[[ DATA BLOCK open ]]

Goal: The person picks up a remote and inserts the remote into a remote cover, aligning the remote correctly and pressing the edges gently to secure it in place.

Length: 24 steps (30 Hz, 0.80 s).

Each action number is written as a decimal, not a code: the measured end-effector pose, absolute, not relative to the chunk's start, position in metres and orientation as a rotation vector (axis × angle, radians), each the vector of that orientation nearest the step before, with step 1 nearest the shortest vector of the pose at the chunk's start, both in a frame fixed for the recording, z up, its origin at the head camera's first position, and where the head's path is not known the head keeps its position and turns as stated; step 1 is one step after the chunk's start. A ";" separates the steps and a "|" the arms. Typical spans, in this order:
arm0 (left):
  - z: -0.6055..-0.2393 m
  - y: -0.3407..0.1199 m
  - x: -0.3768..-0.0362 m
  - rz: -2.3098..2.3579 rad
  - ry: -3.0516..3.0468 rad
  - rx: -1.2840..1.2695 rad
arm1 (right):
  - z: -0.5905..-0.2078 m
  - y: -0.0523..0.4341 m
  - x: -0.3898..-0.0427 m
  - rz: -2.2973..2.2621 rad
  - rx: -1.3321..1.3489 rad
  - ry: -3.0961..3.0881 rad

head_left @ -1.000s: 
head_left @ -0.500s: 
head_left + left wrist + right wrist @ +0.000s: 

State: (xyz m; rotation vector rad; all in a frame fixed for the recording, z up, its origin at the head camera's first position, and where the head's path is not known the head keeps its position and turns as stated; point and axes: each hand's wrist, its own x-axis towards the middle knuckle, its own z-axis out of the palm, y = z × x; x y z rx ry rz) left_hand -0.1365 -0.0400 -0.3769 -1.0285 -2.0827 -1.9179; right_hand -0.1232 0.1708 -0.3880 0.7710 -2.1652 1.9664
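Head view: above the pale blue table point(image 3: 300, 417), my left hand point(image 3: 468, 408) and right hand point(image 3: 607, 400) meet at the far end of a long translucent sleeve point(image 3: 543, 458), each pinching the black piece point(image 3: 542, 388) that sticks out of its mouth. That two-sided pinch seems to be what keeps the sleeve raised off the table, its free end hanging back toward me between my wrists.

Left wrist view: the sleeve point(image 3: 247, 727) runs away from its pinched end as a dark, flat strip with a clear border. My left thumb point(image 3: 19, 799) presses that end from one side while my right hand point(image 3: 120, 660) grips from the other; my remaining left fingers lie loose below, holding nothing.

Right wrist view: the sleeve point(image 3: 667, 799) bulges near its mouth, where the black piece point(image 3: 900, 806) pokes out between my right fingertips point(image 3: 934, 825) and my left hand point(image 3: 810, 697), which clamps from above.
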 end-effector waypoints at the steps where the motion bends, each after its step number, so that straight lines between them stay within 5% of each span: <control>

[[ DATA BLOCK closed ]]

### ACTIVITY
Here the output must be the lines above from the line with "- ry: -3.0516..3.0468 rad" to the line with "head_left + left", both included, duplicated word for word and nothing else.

### TASK RESPONSE
  - ry: -3.0516..3.0468 rad
  - rx: -1.2840..1.2695 rad
arm1 (right):
  - z: -0.5905..-0.2078 m
  - y: -0.0523..0.4341 m
  - x: -0.3898..-0.0427 m
  - rz: -2.2973..2.2621 rad
  - rx: -1.3321..1.3489 rad
  - ry: -3.0961..3.0881 rad

head_left @ -1.000s: 
head_left @ -0.500s: 
head_left + left wrist + right wrist @ +0.000s: 

Nothing else goes with this output.